Reputation: 21430
I have the following data:
> head(bigdata)
type text
1 neutral The week in 32 photos
2 neutral Look at me! 22 selfies of the week
3 neutral Inside rebel tunnels in Homs
4 neutral Voices from Ukraine
5 neutral Water dries up ahead of World Cup
6 positive Who's your hero? Nominate them
My duplicates will look like this (with empty $type
):
7 Who's your hero? Nominate them
8 Water dries up ahead of World Cup
I remove duplicates like this:
bigdata <- bigdata[!duplicated(bigdata$text),]

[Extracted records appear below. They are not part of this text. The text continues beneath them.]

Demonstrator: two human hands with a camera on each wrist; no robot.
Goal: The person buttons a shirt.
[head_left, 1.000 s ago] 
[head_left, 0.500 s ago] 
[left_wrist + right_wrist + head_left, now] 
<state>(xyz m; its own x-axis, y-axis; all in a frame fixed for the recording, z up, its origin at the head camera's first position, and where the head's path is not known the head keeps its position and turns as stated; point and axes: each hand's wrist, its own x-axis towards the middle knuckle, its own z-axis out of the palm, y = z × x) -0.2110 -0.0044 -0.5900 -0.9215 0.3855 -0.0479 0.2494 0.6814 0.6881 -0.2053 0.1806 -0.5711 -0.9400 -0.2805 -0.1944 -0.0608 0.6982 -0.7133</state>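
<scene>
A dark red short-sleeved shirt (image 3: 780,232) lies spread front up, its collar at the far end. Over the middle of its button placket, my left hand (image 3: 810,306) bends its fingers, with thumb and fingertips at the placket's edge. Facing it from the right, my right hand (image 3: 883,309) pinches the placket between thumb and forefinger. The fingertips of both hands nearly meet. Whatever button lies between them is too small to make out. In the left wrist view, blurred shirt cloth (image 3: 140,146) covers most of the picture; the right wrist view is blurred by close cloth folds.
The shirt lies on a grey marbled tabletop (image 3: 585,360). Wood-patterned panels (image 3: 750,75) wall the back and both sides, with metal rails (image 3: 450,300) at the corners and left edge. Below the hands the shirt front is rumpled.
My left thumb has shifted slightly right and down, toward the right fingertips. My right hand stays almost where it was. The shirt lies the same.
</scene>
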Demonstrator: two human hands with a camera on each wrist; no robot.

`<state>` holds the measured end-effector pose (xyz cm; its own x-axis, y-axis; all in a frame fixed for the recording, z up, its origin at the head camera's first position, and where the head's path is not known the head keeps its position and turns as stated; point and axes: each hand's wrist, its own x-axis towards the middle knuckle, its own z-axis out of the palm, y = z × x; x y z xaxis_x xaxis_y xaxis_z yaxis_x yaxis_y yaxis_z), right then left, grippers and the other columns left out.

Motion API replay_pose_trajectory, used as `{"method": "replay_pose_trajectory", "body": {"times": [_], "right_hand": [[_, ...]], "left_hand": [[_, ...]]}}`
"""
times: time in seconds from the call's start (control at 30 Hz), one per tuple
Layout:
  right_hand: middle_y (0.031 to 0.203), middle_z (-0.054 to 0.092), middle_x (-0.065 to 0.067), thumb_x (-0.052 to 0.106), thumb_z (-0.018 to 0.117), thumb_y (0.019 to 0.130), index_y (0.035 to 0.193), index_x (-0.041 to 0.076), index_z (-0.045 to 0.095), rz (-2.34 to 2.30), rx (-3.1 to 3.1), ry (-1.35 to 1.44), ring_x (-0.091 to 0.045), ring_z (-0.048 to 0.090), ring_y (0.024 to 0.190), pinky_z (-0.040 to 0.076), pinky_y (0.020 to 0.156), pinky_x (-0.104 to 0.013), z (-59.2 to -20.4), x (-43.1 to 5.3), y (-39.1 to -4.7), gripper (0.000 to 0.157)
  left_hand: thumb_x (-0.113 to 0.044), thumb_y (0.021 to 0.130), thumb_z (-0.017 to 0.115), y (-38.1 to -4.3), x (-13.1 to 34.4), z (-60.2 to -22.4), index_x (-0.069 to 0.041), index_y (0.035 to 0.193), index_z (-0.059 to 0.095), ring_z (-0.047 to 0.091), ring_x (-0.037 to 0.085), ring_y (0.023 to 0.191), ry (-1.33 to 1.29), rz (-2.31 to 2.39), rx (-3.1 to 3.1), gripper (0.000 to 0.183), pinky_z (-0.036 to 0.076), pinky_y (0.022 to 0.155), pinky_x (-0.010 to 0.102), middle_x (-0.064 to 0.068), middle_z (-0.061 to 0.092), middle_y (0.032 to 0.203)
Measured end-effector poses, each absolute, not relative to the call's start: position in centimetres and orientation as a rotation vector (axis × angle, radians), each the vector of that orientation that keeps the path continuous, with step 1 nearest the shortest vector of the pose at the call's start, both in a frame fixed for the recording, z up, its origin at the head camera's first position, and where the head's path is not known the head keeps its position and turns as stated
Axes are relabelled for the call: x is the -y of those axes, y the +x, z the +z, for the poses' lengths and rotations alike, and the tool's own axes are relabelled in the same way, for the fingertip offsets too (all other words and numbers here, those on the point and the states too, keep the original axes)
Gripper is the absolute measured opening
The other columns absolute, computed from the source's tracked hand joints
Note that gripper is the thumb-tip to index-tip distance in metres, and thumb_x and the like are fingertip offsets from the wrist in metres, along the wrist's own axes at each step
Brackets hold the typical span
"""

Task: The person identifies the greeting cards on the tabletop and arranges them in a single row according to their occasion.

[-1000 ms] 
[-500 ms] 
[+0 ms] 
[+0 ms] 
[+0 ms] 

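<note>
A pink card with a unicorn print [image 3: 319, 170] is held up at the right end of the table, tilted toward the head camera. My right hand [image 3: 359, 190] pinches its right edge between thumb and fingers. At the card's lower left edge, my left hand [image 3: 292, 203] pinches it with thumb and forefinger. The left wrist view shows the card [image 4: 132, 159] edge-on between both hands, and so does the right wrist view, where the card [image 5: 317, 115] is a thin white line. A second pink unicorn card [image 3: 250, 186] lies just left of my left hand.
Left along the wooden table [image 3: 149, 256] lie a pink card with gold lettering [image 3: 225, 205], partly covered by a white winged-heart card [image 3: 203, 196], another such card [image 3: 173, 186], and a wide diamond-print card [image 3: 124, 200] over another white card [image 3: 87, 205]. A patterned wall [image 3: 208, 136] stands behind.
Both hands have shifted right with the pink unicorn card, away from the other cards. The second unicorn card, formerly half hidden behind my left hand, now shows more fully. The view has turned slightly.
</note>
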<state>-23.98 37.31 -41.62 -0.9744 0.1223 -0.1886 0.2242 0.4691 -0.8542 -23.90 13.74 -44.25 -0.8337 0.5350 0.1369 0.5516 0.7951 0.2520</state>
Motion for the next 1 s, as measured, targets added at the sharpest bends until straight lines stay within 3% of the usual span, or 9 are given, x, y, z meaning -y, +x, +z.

The problem is, it removes the wrong duplicate. I want to remove the one where $type
is empty, not the one that has a value for $type
.
How can I remove a specific duplicate in R?
Upvotes: 1
Views: 403
Reputation: 59355
So here's a solution that does not use duplicated(...)
.
# creates an example - you have this already...
set.seed(1) # for reproducible example
bigdata <- data.frame(type=rep(c("positive","negative"),5),
text=sample(letters[1:10],10),
stringsAsFactors=F)
# add some duplicates
bigdata <- rbind(bigdata,data.frame(type="",text=bigdata$text[1:5]))
# you start here...
newdf <- with(bigdata,bigdata[order(text,type,decreasing=T),])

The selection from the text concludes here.